(ABOUT THIS TASK): Check each line of the data below for the word "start", then extract the ones that have it.

(TASK INPUTS):
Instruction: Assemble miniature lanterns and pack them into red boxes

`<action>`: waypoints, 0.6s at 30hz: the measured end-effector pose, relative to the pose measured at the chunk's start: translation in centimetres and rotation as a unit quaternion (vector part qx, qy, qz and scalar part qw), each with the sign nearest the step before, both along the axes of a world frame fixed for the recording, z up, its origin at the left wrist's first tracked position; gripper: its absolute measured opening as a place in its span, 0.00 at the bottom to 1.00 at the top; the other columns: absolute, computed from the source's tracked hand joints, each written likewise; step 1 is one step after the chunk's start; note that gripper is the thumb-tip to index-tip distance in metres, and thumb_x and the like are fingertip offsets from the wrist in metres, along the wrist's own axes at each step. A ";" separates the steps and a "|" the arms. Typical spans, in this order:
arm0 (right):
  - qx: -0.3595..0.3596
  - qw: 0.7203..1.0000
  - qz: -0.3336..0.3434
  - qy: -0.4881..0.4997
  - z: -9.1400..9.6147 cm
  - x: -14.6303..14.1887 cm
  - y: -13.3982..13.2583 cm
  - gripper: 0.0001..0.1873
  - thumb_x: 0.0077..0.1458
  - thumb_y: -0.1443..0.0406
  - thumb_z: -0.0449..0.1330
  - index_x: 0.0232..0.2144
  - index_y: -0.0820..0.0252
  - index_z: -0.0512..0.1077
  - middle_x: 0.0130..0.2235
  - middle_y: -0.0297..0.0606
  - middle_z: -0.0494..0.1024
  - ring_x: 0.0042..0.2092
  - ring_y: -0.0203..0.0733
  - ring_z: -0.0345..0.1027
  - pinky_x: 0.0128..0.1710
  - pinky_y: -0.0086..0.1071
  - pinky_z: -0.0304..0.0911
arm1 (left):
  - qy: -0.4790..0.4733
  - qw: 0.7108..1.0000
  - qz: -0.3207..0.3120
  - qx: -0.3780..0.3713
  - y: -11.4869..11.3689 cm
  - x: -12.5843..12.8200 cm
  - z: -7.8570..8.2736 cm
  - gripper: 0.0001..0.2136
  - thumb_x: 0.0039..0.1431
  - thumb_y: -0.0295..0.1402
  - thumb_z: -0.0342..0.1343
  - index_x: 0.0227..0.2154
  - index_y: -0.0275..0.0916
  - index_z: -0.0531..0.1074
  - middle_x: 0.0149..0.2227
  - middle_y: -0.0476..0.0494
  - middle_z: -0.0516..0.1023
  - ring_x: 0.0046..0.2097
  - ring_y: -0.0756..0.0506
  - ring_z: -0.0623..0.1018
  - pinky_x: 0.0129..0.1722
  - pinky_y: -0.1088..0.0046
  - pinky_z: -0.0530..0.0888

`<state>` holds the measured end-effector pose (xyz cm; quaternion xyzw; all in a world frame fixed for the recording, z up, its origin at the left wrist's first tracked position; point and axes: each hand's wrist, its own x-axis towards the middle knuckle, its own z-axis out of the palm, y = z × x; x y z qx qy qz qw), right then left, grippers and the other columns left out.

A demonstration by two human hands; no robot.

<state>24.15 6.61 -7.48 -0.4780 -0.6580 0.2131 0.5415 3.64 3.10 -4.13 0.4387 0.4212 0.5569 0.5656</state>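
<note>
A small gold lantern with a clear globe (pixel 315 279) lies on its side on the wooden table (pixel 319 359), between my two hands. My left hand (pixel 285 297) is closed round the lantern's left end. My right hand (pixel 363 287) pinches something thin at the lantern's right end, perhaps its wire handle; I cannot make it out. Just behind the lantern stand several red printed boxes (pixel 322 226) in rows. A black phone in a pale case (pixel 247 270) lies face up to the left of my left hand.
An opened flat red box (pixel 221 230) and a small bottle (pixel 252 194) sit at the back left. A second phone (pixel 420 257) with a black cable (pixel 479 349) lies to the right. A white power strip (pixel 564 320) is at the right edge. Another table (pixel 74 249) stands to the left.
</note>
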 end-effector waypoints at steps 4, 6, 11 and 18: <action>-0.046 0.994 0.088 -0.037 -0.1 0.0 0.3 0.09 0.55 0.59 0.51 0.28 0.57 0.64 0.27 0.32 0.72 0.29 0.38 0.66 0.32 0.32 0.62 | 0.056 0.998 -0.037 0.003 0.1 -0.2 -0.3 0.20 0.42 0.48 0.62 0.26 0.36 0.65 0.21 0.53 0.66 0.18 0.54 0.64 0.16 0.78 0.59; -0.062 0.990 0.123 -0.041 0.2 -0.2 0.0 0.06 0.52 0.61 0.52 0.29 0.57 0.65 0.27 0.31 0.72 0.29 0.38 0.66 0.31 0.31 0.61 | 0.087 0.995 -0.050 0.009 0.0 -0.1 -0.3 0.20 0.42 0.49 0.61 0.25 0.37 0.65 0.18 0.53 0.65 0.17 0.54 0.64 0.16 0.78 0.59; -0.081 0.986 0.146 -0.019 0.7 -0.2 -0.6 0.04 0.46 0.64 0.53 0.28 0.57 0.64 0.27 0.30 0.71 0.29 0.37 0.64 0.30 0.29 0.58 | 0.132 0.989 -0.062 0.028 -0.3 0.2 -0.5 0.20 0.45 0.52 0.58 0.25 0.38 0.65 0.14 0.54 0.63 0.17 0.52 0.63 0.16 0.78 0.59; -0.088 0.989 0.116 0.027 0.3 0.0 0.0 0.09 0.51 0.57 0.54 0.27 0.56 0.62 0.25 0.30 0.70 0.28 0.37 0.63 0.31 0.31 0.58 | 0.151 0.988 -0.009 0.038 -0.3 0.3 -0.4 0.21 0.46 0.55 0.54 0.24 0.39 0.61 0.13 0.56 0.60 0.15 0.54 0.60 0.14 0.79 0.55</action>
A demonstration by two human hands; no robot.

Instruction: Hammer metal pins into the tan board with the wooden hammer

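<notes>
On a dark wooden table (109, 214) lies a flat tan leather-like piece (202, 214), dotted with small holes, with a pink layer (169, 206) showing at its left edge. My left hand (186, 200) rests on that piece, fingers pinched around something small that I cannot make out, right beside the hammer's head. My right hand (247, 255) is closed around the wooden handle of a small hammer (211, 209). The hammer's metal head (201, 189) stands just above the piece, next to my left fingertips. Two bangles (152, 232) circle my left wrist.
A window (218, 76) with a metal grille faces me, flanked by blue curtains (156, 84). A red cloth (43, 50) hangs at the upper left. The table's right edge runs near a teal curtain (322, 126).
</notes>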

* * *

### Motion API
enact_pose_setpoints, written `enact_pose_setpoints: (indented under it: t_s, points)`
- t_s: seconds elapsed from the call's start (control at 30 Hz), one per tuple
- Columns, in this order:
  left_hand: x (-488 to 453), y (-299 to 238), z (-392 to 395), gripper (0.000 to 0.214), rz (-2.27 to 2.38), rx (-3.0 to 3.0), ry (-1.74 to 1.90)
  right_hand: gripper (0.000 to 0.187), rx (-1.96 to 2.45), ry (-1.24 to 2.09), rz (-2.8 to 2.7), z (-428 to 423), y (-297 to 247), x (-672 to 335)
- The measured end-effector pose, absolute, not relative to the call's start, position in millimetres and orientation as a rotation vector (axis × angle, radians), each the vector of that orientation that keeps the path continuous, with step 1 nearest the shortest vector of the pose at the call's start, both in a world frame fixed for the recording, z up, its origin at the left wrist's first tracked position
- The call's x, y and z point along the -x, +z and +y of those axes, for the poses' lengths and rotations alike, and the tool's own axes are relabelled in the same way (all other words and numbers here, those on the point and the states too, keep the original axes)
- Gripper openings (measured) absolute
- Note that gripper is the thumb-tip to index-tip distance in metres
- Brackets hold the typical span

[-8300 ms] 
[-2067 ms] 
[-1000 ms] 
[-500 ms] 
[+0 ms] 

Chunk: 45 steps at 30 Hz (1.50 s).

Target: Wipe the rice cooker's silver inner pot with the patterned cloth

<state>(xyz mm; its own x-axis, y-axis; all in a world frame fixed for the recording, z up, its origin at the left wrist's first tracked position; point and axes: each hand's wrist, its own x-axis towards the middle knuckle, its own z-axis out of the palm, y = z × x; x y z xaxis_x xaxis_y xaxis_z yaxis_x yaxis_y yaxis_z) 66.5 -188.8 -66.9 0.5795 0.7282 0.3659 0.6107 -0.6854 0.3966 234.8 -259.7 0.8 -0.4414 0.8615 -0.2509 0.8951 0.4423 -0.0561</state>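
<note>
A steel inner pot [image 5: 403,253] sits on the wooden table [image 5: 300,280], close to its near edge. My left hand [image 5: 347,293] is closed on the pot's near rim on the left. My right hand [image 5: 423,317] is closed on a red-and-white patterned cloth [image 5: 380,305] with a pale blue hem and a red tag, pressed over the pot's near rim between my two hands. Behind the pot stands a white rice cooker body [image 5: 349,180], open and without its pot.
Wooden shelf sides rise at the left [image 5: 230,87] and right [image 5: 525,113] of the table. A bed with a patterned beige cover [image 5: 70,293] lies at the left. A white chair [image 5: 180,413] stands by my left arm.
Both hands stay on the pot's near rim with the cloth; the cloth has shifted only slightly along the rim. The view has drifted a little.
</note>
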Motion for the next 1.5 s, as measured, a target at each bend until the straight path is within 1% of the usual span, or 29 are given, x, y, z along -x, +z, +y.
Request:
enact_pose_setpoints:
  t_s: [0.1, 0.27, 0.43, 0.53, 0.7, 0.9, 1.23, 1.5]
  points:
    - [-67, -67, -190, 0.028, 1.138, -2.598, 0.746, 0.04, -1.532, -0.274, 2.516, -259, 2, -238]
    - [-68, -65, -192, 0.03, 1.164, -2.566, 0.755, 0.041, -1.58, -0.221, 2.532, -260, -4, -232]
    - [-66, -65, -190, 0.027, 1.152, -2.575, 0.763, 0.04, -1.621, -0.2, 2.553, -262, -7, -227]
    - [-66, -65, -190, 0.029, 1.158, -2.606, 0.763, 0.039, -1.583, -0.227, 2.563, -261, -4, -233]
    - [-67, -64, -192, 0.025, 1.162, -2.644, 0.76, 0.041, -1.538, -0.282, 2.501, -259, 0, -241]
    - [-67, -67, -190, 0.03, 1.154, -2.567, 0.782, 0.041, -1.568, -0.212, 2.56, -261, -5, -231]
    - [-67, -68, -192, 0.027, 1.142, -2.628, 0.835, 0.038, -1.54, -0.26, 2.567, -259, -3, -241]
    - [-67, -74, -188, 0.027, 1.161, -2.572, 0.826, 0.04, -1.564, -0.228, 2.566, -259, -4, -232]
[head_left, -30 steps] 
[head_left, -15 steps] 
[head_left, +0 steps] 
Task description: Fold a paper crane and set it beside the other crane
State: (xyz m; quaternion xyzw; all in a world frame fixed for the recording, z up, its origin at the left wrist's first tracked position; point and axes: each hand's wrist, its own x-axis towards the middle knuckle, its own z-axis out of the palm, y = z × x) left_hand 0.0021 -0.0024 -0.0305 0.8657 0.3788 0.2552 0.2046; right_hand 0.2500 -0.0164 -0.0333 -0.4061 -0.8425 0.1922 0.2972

(RESULT OF THE EXERCISE):
`<action>`: waypoints, 0.6s at 30hz: the measured end-effector pose, relative to the pose measured at the chunk's start: translation in centimetres and rotation as a unit quaternion (vector part qx, qy, qz and scalar part qw), each with the sign nearest the step before, both along the axes of a world frame fixed for the recording, z up, its origin at the left wrist's first tracked position; gripper: its absolute measured opening as a place in its span, 0.00 at the bottom to 1.00 at the top; the other columns: absolute, computed from the source's tracked hand joints, each written likewise; step 1 is one step after the chunk's start; note that gripper is the thumb-tip to index-tip distance in metres, and thumb_x and the like are fingertip offsets from the wrist in metres, along the wrist's own axes at each step. A ";" separates the steps and a "|" the arms. Typical spans, in this order:
- t_s: seconds elapsed from the call's start (control at 30 Hz), one per tuple
- The measured end-effector pose, absolute, not relative to the call's start, position in millimetres and orientation as a rotation vector (axis × angle, radians), each the vector of that orientation that keeps the path continuous, with step 1 nearest the shortest vector of the pose at the call's start, both in a world frame fixed for the recording, z up, its origin at the left wrist's first tracked position

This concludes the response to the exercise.